Vasco Botelho da Costa analisou a derrota do Moreirense frente ao FC Porto por 3-0 na 26.ª jornada da Primeira Liga. O Bola na Rede esteve presente no Estádio do Dragão, e, no final do encontro, teve a oportunidade de colocar uma questão ao treinador dos cónegos.
Infelizmente, não nos foi concedida a oportunidade de fazer uma questão a Francesco Farioli, treinador do FC Porto.

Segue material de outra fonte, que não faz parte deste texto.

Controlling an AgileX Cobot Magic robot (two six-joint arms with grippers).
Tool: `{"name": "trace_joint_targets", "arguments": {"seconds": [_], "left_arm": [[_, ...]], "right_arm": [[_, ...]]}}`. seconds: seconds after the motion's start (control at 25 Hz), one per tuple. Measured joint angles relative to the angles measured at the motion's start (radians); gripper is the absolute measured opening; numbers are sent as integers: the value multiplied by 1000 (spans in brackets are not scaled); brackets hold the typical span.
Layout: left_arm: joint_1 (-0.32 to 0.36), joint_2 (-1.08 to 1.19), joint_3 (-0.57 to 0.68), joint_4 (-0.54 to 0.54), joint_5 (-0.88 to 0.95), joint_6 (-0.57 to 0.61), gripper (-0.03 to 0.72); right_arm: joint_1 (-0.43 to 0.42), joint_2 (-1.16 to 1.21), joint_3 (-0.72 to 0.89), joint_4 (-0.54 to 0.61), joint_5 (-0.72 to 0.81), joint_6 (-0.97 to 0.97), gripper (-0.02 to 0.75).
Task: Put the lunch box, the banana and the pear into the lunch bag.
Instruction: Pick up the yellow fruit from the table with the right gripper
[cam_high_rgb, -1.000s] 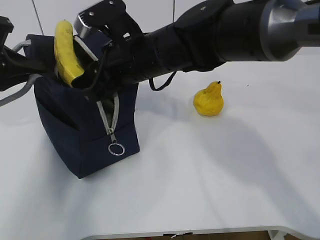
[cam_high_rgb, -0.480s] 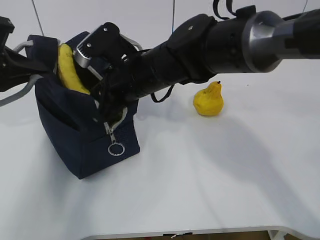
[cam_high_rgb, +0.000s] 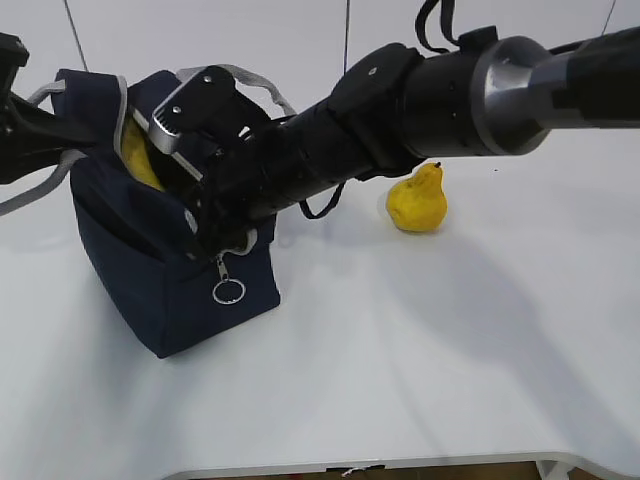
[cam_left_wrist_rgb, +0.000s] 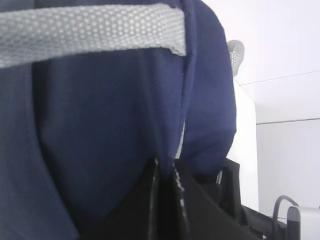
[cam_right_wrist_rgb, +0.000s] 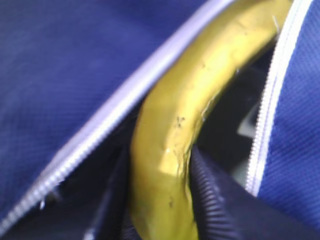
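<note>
Two arms share the work: our left gripper (cam_left_wrist_rgb: 165, 200) is pinched tight on the lunch bag (cam_high_rgb: 170, 280) fabric, holding its mouth open, while our right gripper (cam_right_wrist_rgb: 165, 200) clasps the banana (cam_high_rgb: 140, 160), now mostly inside between the zipper edges. We see the pear (cam_high_rgb: 417, 200) waiting on the table (cam_high_rgb: 420, 360), well apart.

We find a white worktop (cam_high_rgb: 400, 360) bearing the navy lunch bag (cam_high_rgb: 165, 285) and, well apart, the pear (cam_high_rgb: 417, 203).
</note>
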Motion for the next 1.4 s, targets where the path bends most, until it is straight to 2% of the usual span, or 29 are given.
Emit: {"name": "trace_joint_targets", "arguments": {"seconds": [0.12,0.24,0.36,1.12,1.4], "left_arm": [[0,0,0,0,2,0,-13],[0,0,0,0,2,0,-13],[0,0,0,0,2,0,-13],[0,0,0,2,2,0,-13],[0,0,0,2,6,0,-13]], "right_arm": [[0,0,0,-10,21,5,319],[0,0,0,-12,30,26,389],[0,0,0,-14,30,30,421],[0,-149,-53,-157,77,89,433],[-21,-226,-53,-213,47,253,433]]}}
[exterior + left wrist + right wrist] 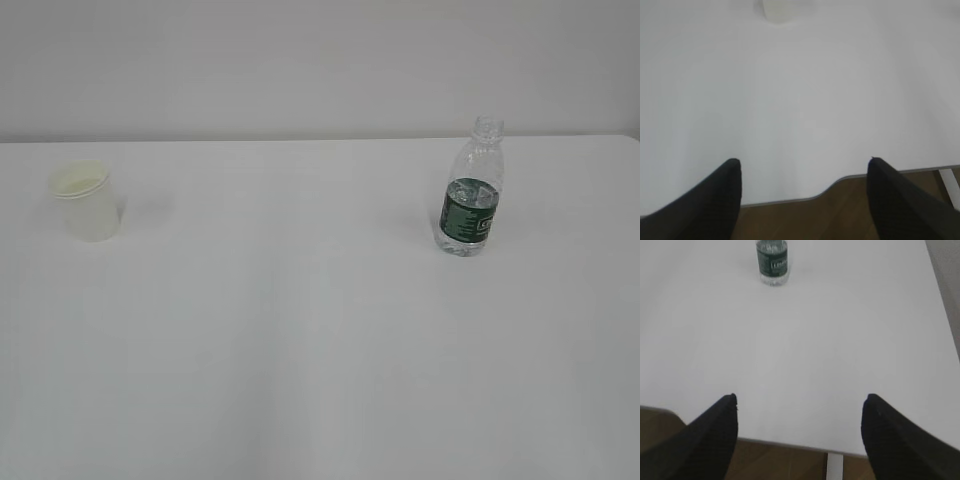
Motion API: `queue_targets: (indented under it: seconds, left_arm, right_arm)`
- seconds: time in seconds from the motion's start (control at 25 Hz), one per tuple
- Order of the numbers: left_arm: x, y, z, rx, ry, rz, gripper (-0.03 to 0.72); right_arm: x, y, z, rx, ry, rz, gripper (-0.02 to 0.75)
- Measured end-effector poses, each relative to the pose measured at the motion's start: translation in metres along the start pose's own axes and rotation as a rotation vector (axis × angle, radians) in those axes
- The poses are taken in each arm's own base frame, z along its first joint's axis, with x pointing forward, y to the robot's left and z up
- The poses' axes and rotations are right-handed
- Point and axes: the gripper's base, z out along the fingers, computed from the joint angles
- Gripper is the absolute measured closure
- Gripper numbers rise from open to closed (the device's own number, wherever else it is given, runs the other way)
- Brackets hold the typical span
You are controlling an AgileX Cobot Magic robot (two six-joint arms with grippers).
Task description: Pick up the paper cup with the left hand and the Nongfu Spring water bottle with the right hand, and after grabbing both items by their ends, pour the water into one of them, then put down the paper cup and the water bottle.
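White tabletop [320,350] fills the exterior view, with the paper cup [87,201] standing upright far to the left and the Nongfu Spring water bottle [470,190] upright well apart on the right, capless, the water [470,195] reaching to about the top of its dark green label [467,218]. Neither arm shows here. The white print on that band is too small to read.

From the left wrist, the left hand [802,192] hangs over the near table edge [790,200] with its two black fingers [710,205] spread wide and nothing between them. Only the cup's white base shows, at the top of the frame, well ahead.

From the right wrist, the right hand [800,432] is likewise spread wide and empty above the near edge. The bottle stands far ahead, upper left of centre, cut off above the label. White lettering shows on the green band but blurs past reading.

Likely risks: the cup is light and tapered, so a finger arriving off-centre could knock it over or crush its wall. The bottle is open-necked and thin-walled, so a hard squeeze or a tilt during lifting could spill water before it is over the cup
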Motion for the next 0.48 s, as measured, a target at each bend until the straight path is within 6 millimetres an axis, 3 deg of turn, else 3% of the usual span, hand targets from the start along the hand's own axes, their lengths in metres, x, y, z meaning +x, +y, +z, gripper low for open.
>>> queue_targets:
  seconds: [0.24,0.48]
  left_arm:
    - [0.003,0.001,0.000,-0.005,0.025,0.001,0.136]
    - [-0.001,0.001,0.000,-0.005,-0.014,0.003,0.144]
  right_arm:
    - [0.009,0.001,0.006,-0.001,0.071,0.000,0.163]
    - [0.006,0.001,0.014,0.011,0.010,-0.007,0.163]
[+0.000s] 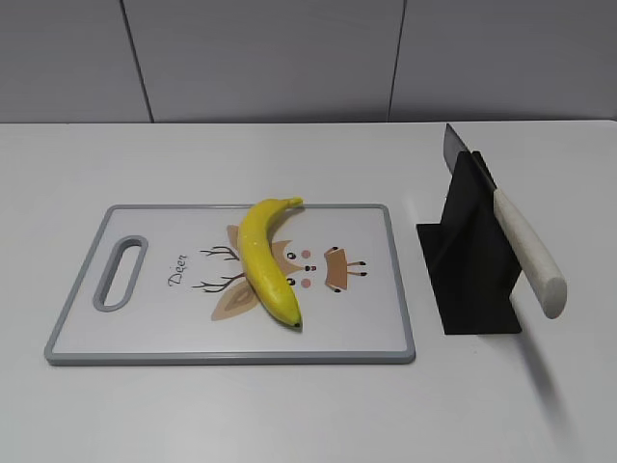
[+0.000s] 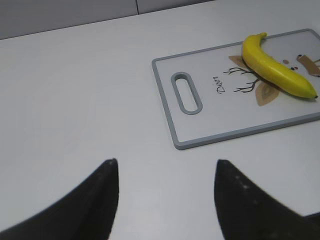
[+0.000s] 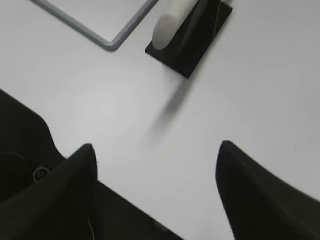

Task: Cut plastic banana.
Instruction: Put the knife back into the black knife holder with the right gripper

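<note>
Nothing is cut yet — I judge this the very start. The banana (image 1: 267,261) lies whole on the board (image 1: 87,338), slanting from far to near across its middle. The knife (image 1: 521,246) sits in its stand (image 1: 472,280), right of the board, handle toward me. Next I need that handle. My right gripper (image 3: 155,150) hangs spread and empty near the stand; my left gripper (image 2: 165,167) too — wide apart, left of the board.

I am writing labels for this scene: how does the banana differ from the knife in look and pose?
The plastic banana is curved and yellow; the knife is straight, with a whitish handle. The banana lies flat on the cutting board; the knife leans in a black stand, handle tilted down toward the camera. No claw touches either.
</note>
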Controlling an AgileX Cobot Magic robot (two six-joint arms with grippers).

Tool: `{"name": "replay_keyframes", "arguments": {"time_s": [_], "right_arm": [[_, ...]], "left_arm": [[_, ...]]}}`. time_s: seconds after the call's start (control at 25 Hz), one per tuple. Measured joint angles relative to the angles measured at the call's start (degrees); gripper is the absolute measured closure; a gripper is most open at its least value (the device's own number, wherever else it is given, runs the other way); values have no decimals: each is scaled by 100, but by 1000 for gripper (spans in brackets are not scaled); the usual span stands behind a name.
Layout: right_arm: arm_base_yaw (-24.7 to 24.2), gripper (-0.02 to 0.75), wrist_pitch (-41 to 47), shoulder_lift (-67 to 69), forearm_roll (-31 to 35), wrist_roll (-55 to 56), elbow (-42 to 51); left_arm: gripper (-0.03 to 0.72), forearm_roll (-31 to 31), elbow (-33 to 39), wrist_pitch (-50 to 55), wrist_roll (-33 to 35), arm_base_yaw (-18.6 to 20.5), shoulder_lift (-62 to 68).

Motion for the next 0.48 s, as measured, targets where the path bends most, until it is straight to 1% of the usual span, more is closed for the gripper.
{"name": "replay_keyframes", "arguments": {"time_s": [0.32, 0.48], "right_arm": [[0, 164, 6, -1592, 36, 0, 11], [0, 164, 34, -1816, 36, 17, 17]], "left_arm": [[98, -6, 0, 0, 0, 0, 0], [98, -16, 0, 0, 0, 3, 0]]}}
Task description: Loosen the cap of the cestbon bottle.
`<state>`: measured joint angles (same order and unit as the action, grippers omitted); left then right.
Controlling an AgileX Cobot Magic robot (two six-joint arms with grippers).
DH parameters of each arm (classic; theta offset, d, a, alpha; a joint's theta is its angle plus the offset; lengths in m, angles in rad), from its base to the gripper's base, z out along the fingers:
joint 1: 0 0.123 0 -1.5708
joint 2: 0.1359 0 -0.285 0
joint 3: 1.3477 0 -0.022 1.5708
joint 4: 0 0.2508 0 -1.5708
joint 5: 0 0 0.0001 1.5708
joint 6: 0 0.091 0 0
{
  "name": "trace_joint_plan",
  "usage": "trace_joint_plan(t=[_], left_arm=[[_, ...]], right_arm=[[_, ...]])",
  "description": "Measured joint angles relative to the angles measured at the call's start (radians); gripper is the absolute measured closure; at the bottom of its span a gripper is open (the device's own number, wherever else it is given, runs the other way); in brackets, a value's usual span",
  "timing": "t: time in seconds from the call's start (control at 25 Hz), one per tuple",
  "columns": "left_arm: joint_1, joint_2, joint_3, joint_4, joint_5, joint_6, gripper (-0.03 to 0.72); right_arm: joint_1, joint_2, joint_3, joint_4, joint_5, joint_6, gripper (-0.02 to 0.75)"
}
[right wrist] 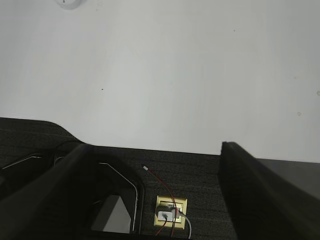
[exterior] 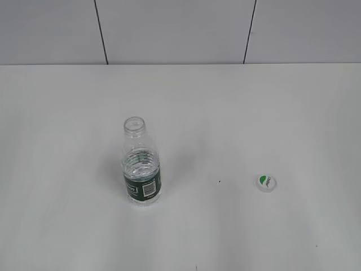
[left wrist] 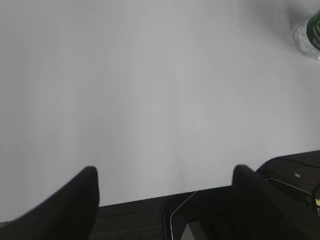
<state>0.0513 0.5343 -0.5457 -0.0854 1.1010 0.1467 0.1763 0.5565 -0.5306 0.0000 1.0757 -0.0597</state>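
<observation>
The cestbon bottle stands upright on the white table, left of centre, with its mouth open and no cap on it. Its base shows at the top right corner of the left wrist view. The cap lies flat on the table to the bottle's right, green mark up; its edge shows at the top left of the right wrist view. Neither gripper shows in the exterior view. My left gripper is open and empty over the table's front edge. My right gripper is open and empty, also at the front edge.
The white table ends at a tiled wall at the back. Below the front edge lie dark floor, a dark robot base and a brass floor socket with wires.
</observation>
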Motion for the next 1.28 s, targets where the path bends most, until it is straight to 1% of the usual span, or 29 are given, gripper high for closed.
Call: trace_joint_plan(t=[0.28,0.76,1.28], left_arm=[[0.000,-0.047,0.015,-0.020,-0.021,0.001,0.203],[0.000,-0.228,0.017,-0.020,-0.027,0.004,0.211],[0.000,-0.535,0.018,-0.020,-0.026,0.005,0.216]], right_arm=[[0.000,-0.068,0.006,-0.010,0.008,0.000,0.148],[0.000,-0.235,0.006,-0.015,0.012,0.001,0.148],[0.000,-0.559,0.009,-0.018,0.017,0.001,0.148]])
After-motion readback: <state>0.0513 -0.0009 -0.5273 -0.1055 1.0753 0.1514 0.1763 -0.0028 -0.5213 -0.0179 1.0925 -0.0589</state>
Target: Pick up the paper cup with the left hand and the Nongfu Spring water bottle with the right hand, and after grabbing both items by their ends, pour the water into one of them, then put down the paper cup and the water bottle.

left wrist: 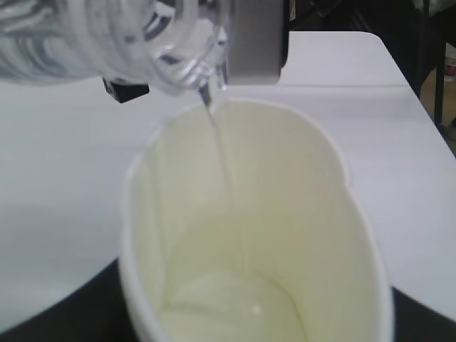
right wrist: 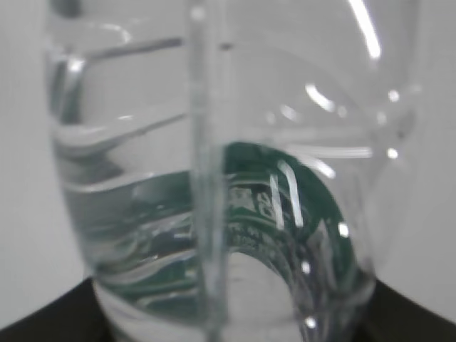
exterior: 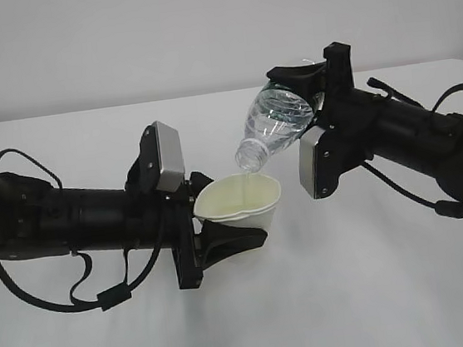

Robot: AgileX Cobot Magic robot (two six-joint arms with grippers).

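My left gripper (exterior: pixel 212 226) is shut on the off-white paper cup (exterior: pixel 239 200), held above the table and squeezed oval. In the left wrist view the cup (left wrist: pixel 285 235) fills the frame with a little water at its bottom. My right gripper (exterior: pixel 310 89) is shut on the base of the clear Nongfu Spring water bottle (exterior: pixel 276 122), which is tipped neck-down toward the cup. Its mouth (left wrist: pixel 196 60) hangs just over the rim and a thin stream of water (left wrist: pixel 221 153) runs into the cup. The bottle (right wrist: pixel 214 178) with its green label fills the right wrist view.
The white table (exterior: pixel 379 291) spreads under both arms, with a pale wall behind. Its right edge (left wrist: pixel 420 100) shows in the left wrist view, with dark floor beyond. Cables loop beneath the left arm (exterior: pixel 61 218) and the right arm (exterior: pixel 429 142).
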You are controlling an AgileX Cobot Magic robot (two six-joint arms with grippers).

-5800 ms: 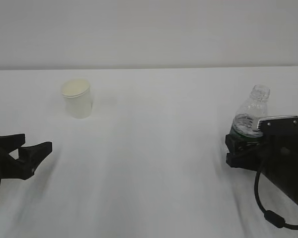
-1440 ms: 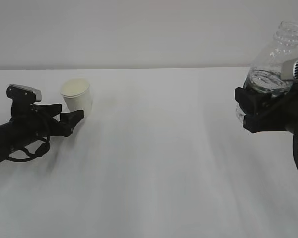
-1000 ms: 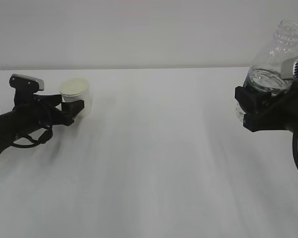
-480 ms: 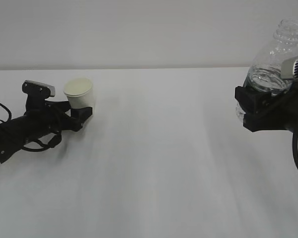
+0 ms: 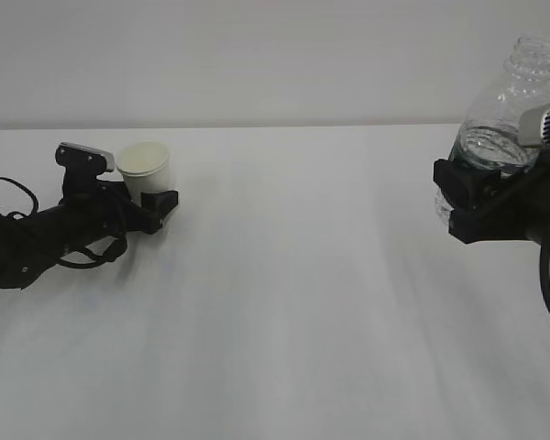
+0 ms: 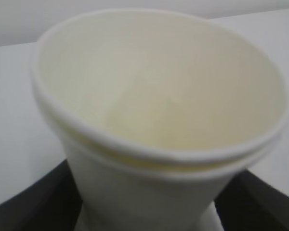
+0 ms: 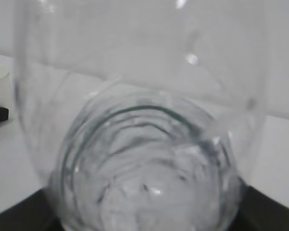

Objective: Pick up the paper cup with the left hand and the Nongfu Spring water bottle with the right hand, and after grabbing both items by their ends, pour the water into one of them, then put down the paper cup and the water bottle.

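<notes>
step in hand: cup pickup. the left hand [image 5: 161, 203] fingers grip the small white tapered paper cup [image 5: 147, 170] at far left, low on its base. the right hand [image 5: 460, 203] fingers hold the clear plastic nongfu spring water bottle [image 5: 497, 115] raised at right. next move: lift the cup off the white surface [image 5: 293, 293] and bring both together.

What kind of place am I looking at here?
Probably a lab or robot test bench: a bare white table against a plain wall, two black robot arms, and only a paper cup and a water bottle as props.

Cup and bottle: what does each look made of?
The paper cup: seemingly matte white paper with a rolled rim and cream inside. The Nongfu Spring water bottle: likely clear glossy plastic, with ribbed see-through walls showing highlights and the water inside.
</notes>
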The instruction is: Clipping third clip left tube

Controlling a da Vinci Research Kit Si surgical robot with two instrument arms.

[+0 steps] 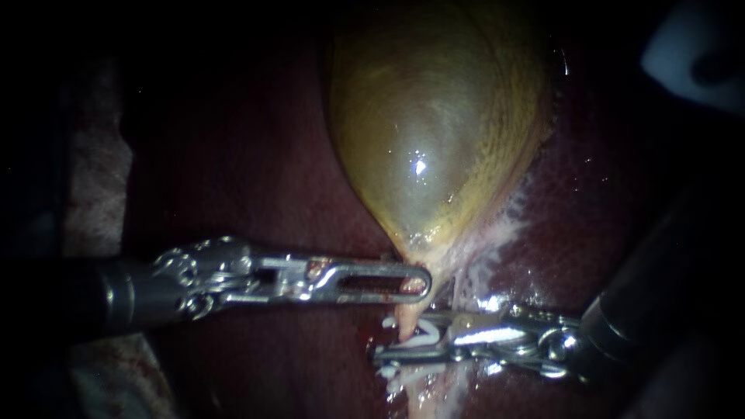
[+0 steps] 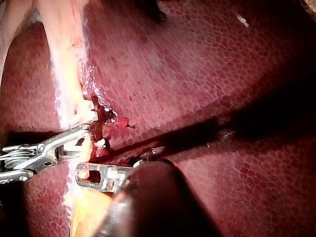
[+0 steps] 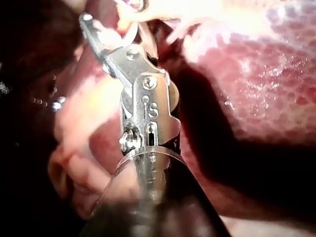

Bola na Rede: Hoje optou por um ataque sem um ponta de lança fixo, com o Alanzinho e o Rodri mais adiantados, sendo que mesmo nos momentos em que o Moreirense tinha bola ambos baixavam para participar na construção. Qual foi o objetivo desta aposta? E, por outro lado, também vimos várias vezes o Francisco Domingues a movimentar-se para zonas interiores. O que é que procurou dar à equipa com essa dinâmica?
Vasco Botelho da Costa: Eu penso que já expliquei um pouco. O nosso objetivo, não tendo um ponta de lança de referência, era tirar as referências individuais ao Porto. O Porto segue os nossos jogadores todos e, quando nós estamos a baixar jogadores no corredor central, automaticamente estamos a obrigar os centrais do Porto a tomar a decisão de seguir ou não seguir. Se eles seguissem, iriam abrir um buraco muito grande nas costas da defesa. Nós queríamos tentar aproveitar com o Kiko Bondoso e o Landerson, que eram os únicos jogadores que tinham capacidade para atacar a profundidade. Por outro lado, o Porto, à direita, deixa o extremo a controlar o lateral e aquilo que nós queríamos era projetar o Kiko para ganhar vantagem à pressão do Pepê e, quando fosse necessário ter saída pelo corredor esquerdo, usar o médio, que neste caso era o Afonso Assis. Mas lá está, tendo em conta as nossas opções, esta era a estratégia, sempre difícil, porque o Porto é uma equipa muito forte. Não está em primeiro por acaso. Foi um jogo sem grande história.